The trial was terminated early for efficacy after a median follow-up of 5.1 years.

“As expected, the early rhythm-control strategy was associated with more adverse events [AEs] related to rhythm-control therapy, but the incidence of the overall safety outcome events was similar in the two groups,” reported Kirchhof.

Overall, the primary safety outcome events occurred in 16.6 and 16.0 percent of patients in the early rhythm control and usual care groups. The rates of serious AEs related to rhythm-control therapy were 4.9 percent and 1.4 percent, respectively.

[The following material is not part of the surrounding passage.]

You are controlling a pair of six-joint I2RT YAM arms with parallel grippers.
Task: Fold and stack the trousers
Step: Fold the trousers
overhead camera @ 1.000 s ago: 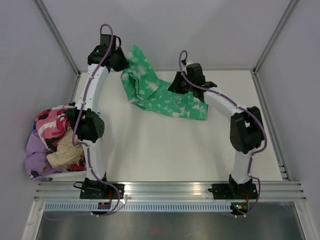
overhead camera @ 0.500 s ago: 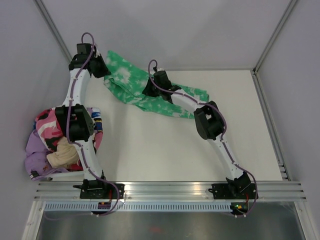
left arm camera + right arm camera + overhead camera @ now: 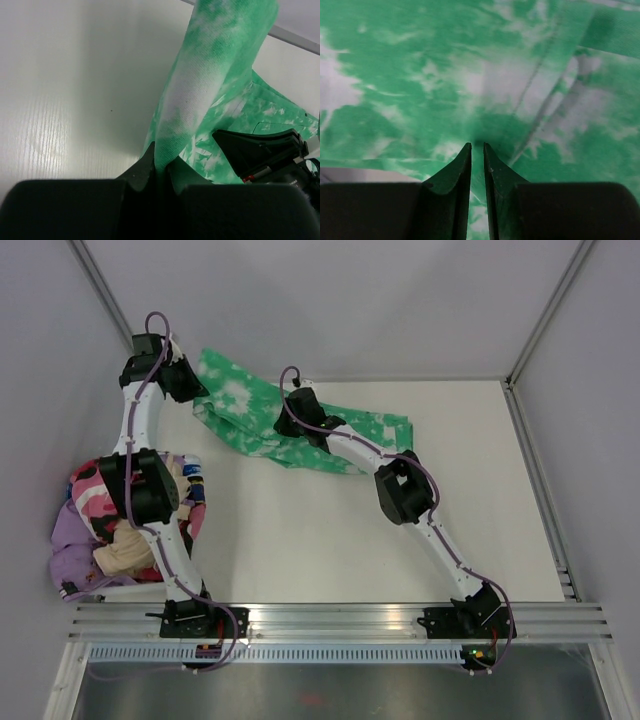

“These results have the potential to completely change clinical practice towards rhythm-control therapy early after the diagnosis of AF,” said Kirchhof.

Driver of success?

Noting that CV event rates in EAST-AFNET 4 were substantially lower than those in other AF trials, invited discussant Dr Tatjana Potpara from University of Belgrade, Serbia, asked: “Is early rhythm control really driving that difference?”

“What could have made the difference was the structured intense follow-up in the early rhythm-control arm [which was absent in the usual care group],” she raised. “Recently the role of such structured holistic management with structured follow-up has been confirmed in a randomized clinical trial showing … improved patient outcomes.”

Indeed, such structured holistic management approach, known as Atrial Fibrillation Better Care (ABC), is also recommended in the new ESC/EACTS# guidelines released in conjunction with ESC 2020.

“Based on this, I would conclude that the EAST-AFNET 4 trial elegantly showed that an early intervention with structured follow-up significantly reduced CV AEs in patients with recently diagnosed AF,” said Potpara. 

Explaining how EAST-AFNET 4 is different from other trials, Kirchhof said the rhythm control strategy in the current trial included AF ablation, in contrast to previous studies which mainly involved only antiarrhythmic drugs. Also, rhythm control therapy was started early — soon after diagnosis of AF (median time from diagnosis, 36 days).